Todas essas definições de justiça apresentadas são metafísicas. Está no momento de reconstruirmos filosoficamente, com um paradigma pós-moderno, o conceito de justiça. Primeiramente, justiça nao é um ideal. é um discurso. Leia os clássicos, desde heráclito a teógnis, desde cícero e a retórica, que a justiça é produto linguístico, é produto da construção linguístico-retórica. Se nao for entendida assim, continuaremos na metafísica essencialista, definitória apriorística de conceitos estanques e não-pragmatizáveis do justo, pois uma teoria da justiça que não seja processualizável em termos linguísticos e discursivos nao é democraticamente participativa nem gnoseologicamente aberta a sínteses de construção e re-construção de sentido.

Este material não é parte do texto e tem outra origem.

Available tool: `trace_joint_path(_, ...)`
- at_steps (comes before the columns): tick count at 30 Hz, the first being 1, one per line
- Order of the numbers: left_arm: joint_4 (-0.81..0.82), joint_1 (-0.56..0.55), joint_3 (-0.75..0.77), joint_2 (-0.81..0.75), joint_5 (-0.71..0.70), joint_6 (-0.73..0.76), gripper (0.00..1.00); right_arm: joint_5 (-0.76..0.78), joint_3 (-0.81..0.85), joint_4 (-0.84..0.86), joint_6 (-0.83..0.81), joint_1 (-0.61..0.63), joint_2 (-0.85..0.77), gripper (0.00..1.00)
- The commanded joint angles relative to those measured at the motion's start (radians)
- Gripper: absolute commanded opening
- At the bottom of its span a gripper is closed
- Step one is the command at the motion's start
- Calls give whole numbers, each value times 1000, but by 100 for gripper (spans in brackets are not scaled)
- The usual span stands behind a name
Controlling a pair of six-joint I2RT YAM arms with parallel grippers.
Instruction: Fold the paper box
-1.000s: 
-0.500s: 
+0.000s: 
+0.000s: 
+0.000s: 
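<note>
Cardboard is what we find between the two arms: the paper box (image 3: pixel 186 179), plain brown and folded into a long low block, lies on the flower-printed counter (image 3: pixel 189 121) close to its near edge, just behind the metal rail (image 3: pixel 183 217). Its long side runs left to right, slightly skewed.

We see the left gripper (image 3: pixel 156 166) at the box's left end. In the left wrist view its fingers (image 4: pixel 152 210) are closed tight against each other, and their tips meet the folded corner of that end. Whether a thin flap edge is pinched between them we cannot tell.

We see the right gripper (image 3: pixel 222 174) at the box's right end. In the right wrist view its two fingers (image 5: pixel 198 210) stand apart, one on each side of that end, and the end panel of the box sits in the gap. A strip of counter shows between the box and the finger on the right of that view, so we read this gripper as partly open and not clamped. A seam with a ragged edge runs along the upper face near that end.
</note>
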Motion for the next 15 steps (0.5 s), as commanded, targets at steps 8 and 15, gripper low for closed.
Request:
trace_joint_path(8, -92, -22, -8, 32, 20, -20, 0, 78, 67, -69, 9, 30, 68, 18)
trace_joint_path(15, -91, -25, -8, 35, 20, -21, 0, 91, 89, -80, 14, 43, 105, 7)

A justiça tratada como ideal gerou mártires, sangue e lágrimas. Vejam: o senhor feudal que ordenava a morte do servo que lhe furtava comida considerava agir com justiça. O burguês que denuncia o empregado à polícia pelo mesmo motivo do senhor, também considera agir com justiça. Muito bem. Enquanto justiça formal, que é a justiça à luz de uma visão sobre a legalidade da conduta(como coloca felix openheim in:dicionário de filosofia, edunb, brasília, verbete 'justiça') ambos os "senhores" estão 'corretos'. Mas a discussao sobre o justo termina por aí. Onde atua o contraditório efetivo da parte do empregado e onde adentra nesse discurso de punibilidade a meta-ética(openheim, op. Cit.) de construção do justo dentro de um paradigma estruturante de um discurso contraposto. Ora, não se estar aqui nem defendendo a priori o "valor social" ou 'valor humanitário', estra-se defendendo uma visão crítica e discursiva sobre um conceito de justiça que se deva estruturar discursivamente. O justo tratado como valor a priori é sempre perigoso, é direcionado por poucos, os 'donos dos sentidos', daqueles que podem vislumbrar a 'verdade" . A constituição tratada como ordem de valores apriorísticos é assaz perigosa, como alertou robert alexy em crítica a rudolf smend(nazista).

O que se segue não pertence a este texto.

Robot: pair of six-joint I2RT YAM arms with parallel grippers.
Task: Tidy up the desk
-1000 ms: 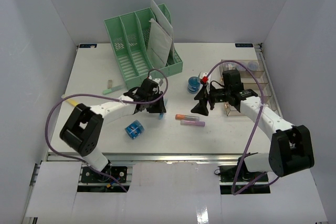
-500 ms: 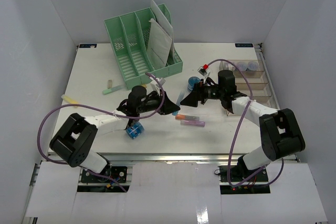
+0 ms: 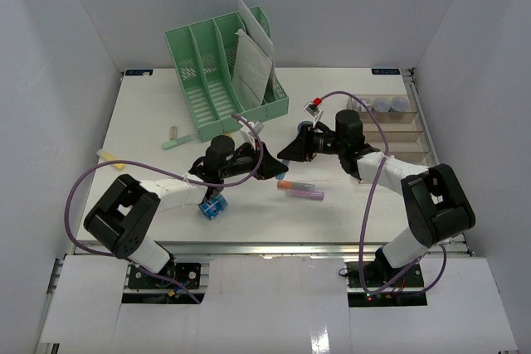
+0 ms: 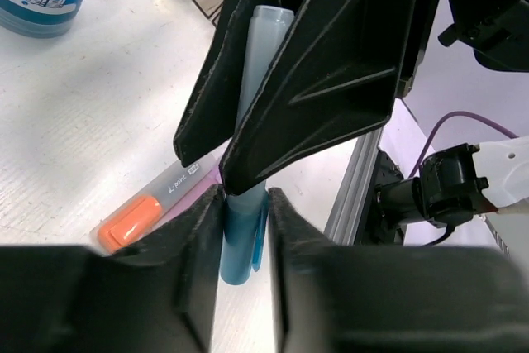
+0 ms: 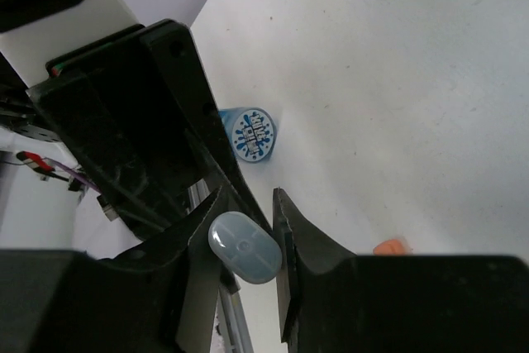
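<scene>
On the white desk (image 3: 149, 113) my two grippers meet at mid-table, both on one blue marker. My left gripper (image 3: 267, 165) is shut on its blue capped end (image 4: 242, 237), its fingers (image 4: 198, 229) pressing both sides. My right gripper (image 3: 290, 152) is shut on the pale barrel (image 4: 263, 47). The right wrist view shows the barrel's rounded pale end (image 5: 245, 247) between its fingers (image 5: 291, 229). The marker is held above the desk. In the top view the fingers hide it.
An orange-capped marker (image 3: 296, 185) and a purple one (image 3: 305, 195) lie just below the grippers. A blue bottle (image 3: 212, 207) lies near the left arm. A green file rack (image 3: 220, 64) stands at the back, a clear tray (image 3: 398, 126) at the right. A green pen (image 3: 178, 140) and a yellow strip (image 3: 109, 157) lie at the left.
</scene>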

Ora, como disse foucault('a verdade e as formas jurídicas', editora nau-puc-rio, rio de janeiro), a verdade jurídica é uma relação contruída a partir de um paradigma de poder, de um poder-saber que estrutura discursos de dominação na maioria das vezes.

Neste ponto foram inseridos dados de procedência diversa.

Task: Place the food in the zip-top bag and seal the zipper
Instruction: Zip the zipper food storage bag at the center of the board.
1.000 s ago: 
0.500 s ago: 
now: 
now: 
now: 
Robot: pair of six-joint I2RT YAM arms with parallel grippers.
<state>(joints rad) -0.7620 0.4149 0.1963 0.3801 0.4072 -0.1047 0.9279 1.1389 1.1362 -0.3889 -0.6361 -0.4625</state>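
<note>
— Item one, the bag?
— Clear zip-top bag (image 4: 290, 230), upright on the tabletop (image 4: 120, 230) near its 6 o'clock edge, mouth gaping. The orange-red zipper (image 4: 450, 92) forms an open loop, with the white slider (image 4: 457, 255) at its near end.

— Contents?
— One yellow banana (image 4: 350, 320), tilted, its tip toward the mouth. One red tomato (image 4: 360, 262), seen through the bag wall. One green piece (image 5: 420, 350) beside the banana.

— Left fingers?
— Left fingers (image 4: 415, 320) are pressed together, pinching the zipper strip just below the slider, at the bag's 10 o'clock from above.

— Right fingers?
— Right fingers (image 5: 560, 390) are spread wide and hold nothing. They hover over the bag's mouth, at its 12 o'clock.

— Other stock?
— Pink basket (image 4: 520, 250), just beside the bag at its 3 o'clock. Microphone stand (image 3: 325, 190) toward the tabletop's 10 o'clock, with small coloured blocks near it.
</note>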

Assim, não basta um simples contraditório processual e a 'ampla defesa". Deve haver é o tratameto linguístico do discurso jurídico, com a análise desse discurso e a possibilidade de trabalhar com as aporias linguísticas do mesmo, para revelar possíveis contradições e incongruencias das 'tábuas de valor". A decisão pela justeza de um discurso passa bem mais que a visão privilegiada de um intérprete. Passa bem mais que por uma idéia de ulpiano de "dar a cada um o que é seu'. Dar o que a quem(interrogo). Dar como e de que modo(interrogo). A pessoa destinatária da sanção ou o autor da ação devem ter a oportunidade de construir seus valores a luz da análise discursiva e manusear o instrumental processual para a defesa de posições dentro do discurso aberto da normatividade a ser construída(partindo do paradigma de friedrich muller que norma é sempre o produto de uma interpretação e nao um texto acabado apriori, essencial - e diríamos de uma interpretação com sentido linguistico).
Assim, dizer o justo, preconizar o justo é a tarefa de estruturação de discursos jurídicos conflitantes dentro de uma estrutura processual posibilitadora de tal discursividade, com capacidade isocrítica constante para os participantes(teoria neoinstitucionalista de rosemiro leal- puc-minas). Ora, o conceito de justiça é a de um discurso construído dentro de uma instancia de poder, e construído dentro de uma processualidade - afinal, definir a justiça é definir a verdade jurídica, o que somente pode ser feito dentro de análise dos jogos de linguagem que se cruzam, que se combatem, como diz lyotard( 'o pós-moderno'); para lyotard nao existe um discurso a priori correto, mas narrativas entrecruzantes.
Somento o processo isocrítico e com estruturaçao dentro de um paradigma democrático-constitucional de fiscalização constante das premissas discursivas pode levar a um processo justo e a um direito justo em algum sentido - rosemiro leal(teoria processual da decisão jurídica, landy, são paulo)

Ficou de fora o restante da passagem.